» **What you have to do**: In the records below, find the line containing "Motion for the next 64"; copy exactly that line and all lines after it to the end, and nothing else.

Given data below:

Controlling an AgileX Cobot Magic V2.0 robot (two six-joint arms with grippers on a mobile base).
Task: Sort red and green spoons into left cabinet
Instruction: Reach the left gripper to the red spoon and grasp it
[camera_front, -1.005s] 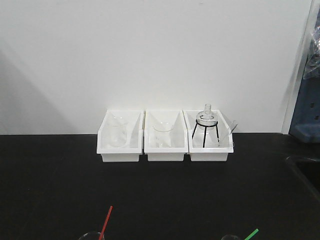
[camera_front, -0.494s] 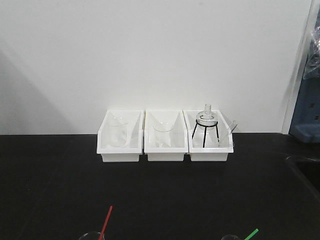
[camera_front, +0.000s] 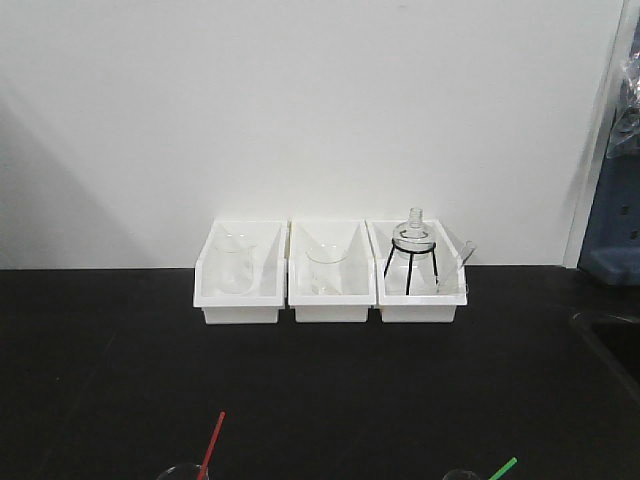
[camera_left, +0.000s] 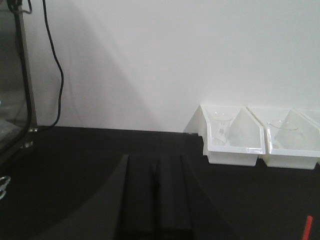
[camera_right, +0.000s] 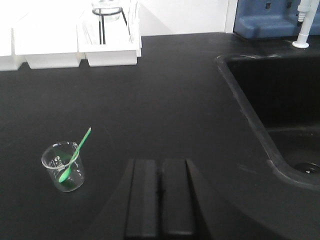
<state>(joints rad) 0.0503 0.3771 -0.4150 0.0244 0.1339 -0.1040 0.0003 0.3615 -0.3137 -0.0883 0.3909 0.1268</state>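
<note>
The red spoon shows as a slanted red handle at the bottom edge of the front view, standing in a glass beaker. Its tip peeks in at the lower right of the left wrist view. The green spoon leans in a small glass beaker, left of my right gripper, which is shut and empty. The green handle also shows in the front view. My left gripper is shut on nothing, above the black worktop. A grey metal frame at the far left may be the left cabinet.
Three white bins holding glassware stand against the white wall, the right one with a flask on a black wire stand. A black sink is sunk into the worktop on the right. A black cable hangs down the wall.
</note>
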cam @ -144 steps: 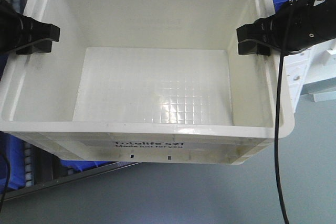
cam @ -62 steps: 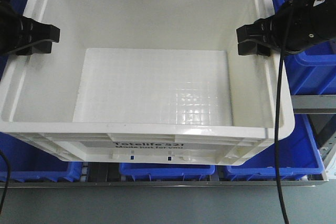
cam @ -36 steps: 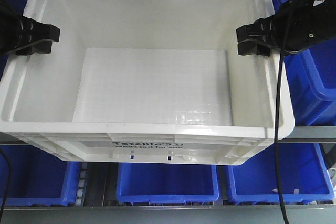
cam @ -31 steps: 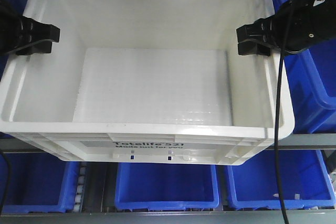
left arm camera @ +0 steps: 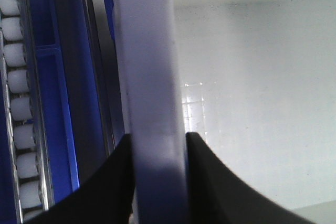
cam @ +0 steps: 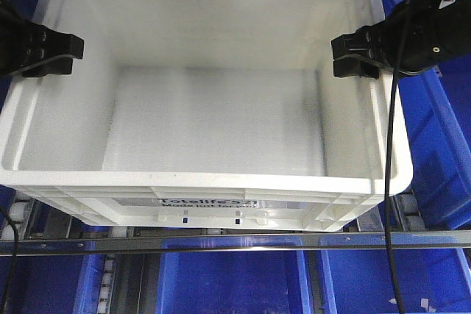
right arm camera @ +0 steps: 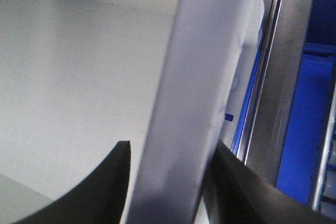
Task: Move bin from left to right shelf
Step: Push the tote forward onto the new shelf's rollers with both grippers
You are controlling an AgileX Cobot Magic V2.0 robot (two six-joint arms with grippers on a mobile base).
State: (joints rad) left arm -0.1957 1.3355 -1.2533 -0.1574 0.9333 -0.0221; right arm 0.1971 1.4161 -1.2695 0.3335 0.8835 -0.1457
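Holding the bin (cam: 213, 130) between our hands, we have the left hand (cam: 62, 57) clamped over one side rim and the right hand (cam: 347, 56) clamped over the opposite rim, blue bins (cam: 235, 284) beneath them.

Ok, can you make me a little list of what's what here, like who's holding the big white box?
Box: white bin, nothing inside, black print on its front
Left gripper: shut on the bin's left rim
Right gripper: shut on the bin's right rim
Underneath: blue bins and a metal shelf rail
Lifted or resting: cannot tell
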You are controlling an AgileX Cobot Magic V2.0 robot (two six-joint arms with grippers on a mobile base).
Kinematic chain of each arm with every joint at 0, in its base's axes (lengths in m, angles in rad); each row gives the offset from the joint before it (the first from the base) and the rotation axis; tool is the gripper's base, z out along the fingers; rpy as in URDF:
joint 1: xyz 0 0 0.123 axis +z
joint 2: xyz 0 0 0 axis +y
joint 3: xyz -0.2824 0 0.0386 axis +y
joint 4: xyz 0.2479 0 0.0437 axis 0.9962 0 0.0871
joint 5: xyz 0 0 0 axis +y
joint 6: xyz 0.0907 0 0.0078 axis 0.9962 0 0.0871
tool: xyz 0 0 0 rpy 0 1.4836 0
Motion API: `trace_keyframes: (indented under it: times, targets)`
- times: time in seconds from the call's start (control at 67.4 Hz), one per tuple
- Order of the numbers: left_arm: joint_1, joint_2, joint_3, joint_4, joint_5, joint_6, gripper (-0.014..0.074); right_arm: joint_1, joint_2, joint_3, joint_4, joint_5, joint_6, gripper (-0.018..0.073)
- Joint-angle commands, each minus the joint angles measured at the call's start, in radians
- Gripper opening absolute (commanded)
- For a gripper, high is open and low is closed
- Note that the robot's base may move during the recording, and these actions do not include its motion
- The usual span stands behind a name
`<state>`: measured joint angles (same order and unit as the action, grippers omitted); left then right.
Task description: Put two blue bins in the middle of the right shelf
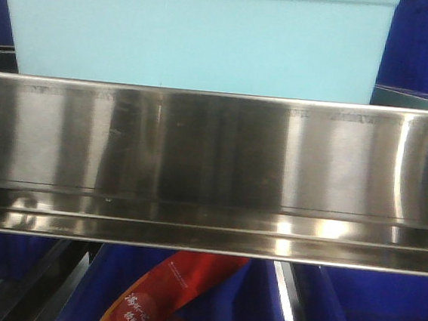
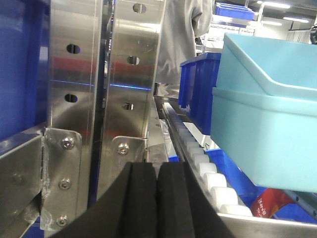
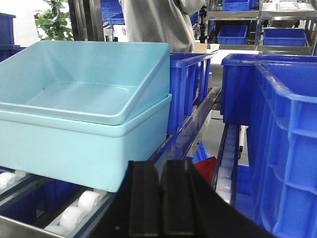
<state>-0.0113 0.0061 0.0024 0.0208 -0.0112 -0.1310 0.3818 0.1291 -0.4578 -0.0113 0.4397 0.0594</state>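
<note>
The only print is on a red packet [image 1: 175, 293] lying in a blue crate [image 1: 260, 309] below the steel rail [image 1: 215, 153]: yellow Chinese characters near its lower left and a small white line higher up, both too blurred to read; the front view shows it best

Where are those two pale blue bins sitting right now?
The two blue bins, one nested in the other, rest on the shelf's white rollers, left of a dark blue crate in the right wrist view.

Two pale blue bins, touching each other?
Touching. Right wrist view: the upper bin sits tilted, nested inside the lower bin, resting on its rim.
</note>
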Motion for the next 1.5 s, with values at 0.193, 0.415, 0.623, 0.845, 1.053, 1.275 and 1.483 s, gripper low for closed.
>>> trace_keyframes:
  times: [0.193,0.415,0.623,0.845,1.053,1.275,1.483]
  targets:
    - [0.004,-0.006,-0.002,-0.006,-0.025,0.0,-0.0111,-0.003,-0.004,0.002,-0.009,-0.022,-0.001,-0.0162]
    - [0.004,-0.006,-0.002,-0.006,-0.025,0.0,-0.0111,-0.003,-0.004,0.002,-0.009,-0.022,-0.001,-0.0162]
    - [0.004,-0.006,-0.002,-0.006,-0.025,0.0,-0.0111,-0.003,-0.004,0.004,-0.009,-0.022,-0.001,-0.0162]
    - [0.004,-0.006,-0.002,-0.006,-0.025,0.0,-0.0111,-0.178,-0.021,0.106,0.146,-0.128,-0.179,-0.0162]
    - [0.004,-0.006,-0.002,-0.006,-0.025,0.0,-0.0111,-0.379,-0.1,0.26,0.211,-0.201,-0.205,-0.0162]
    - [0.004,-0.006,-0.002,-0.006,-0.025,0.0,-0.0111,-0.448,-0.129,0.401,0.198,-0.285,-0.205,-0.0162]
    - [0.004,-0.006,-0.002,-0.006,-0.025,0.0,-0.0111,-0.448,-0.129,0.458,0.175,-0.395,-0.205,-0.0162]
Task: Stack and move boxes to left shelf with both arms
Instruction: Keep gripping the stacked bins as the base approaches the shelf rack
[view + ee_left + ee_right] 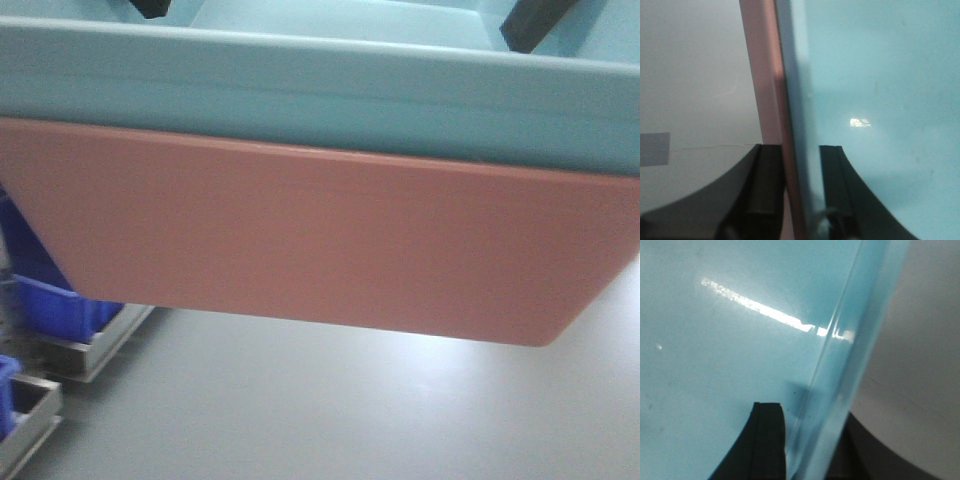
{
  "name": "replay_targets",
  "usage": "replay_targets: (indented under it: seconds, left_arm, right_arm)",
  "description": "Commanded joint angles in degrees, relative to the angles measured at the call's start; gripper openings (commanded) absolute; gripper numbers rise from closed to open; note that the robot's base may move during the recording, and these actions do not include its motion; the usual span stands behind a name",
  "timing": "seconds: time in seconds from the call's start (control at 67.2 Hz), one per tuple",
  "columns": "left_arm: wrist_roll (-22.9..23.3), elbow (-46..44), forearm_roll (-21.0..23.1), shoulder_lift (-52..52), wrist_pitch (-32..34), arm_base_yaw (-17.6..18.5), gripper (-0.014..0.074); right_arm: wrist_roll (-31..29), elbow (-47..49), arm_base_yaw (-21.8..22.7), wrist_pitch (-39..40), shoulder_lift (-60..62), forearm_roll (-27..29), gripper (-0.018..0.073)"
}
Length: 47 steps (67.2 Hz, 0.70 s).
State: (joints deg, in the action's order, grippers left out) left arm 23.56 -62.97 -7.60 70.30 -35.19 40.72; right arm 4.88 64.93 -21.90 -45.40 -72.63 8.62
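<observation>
- Two tubs are nested. A light blue tub (320, 95) sits inside a salmon pink tub (320, 240), and the blue rolled rim lies along the top of the pink wall.
- Both fill the upper part of the front view, near the camera. The pair is tilted, with its right end lower.
- One grey surface (330, 420) spreads below the pink wall. Whether the pink base rests on it or hangs above it cannot be told.
- Two claws are in view, one at each end of the pair. In the front view they show only as black corners at the far top edge, inside the blue tub.
- The left claw (800, 147) is pinching both walls at once. Its outer finger (765, 190) presses the pink side and its inner finger (840, 185) presses the blue side, with the two walls sandwiched between them.
- The right claw (810, 412) is pinching the blue tub's wall and rim. Its inner finger (765, 440) lies against the blue inside, and its outer finger (852, 460) is a dark shape on the other side.
- At least two dark blue bins (55, 300) show partly at the left edge. They sit in two steel trays (100, 345), one nearer than the other.
- One small grey patch (654, 149), rectangular, lies on the pale ground left of the tubs in the left wrist view.
- One bright glint marks the blue floor in each wrist view.
</observation>
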Motion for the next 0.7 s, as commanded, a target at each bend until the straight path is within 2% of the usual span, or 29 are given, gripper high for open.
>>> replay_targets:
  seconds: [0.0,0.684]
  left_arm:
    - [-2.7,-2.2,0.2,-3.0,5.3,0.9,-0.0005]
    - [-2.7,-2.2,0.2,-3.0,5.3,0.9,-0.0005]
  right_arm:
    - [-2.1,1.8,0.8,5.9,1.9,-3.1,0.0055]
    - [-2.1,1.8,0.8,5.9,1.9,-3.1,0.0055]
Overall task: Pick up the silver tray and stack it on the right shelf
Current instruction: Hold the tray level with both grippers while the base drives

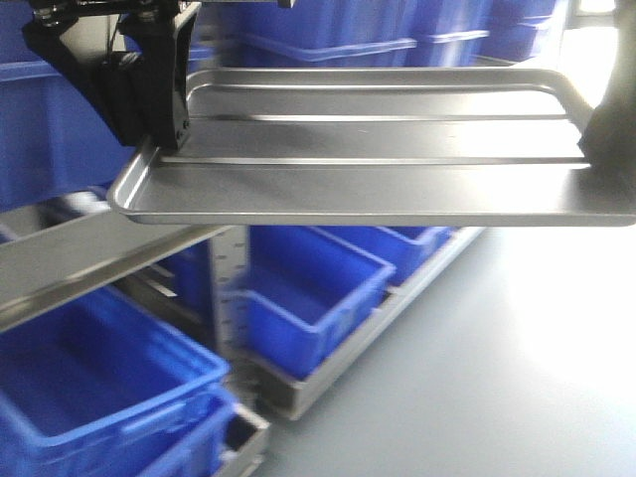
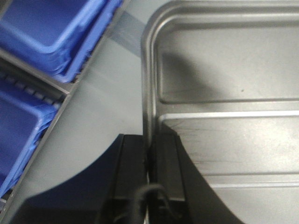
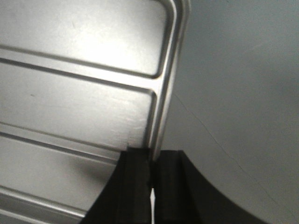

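Holding shiny rectangular ridged metal tray (image 1: 378,139) up in the air, pretty level. Pinching its left rim with black left tool (image 2: 149,151), jaws clamped tight on it; doing the same on the right rim with right tool (image 3: 152,161). Hovering over brushed-steel shelf crossbar (image 1: 79,263), blue plastic crates (image 1: 308,298) and grey floor (image 1: 517,348).

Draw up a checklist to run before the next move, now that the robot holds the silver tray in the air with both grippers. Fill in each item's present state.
1. Left gripper shut on the silver tray rim: ok.
2. Right gripper shut on the opposite rim: ok.
3. Tray held roughly level: ok.
4. Tray floor bare, nothing to slide off: ok.
5. Gap between the tray's near left corner and the shelf crossbar beneath it: cannot tell, as they overlap in the front view.
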Tool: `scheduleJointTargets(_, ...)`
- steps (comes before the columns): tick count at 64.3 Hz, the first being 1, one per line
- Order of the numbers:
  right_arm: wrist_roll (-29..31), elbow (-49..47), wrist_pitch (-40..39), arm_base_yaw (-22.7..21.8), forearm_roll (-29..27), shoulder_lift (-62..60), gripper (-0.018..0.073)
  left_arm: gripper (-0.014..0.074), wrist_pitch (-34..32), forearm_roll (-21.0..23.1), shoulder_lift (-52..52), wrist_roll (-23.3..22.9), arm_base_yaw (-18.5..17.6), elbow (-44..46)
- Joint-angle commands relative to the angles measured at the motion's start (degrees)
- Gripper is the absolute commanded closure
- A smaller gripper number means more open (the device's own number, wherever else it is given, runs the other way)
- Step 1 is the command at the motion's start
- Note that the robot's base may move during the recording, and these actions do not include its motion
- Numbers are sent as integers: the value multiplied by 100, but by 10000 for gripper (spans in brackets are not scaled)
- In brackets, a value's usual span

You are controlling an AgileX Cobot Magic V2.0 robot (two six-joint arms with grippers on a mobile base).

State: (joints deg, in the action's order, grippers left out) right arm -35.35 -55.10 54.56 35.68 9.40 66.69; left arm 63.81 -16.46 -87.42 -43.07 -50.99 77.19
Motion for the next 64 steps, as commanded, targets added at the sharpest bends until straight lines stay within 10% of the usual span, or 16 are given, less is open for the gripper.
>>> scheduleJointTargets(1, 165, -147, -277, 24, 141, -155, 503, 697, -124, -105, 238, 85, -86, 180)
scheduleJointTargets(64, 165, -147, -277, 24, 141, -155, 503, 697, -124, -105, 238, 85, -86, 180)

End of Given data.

» **Task result**:
Motion for the next 64 steps, as commanded, targets added at the sharpest bends until straight lines stay within 10% of the usual span, or 16 are given, less is open for the gripper.
>>> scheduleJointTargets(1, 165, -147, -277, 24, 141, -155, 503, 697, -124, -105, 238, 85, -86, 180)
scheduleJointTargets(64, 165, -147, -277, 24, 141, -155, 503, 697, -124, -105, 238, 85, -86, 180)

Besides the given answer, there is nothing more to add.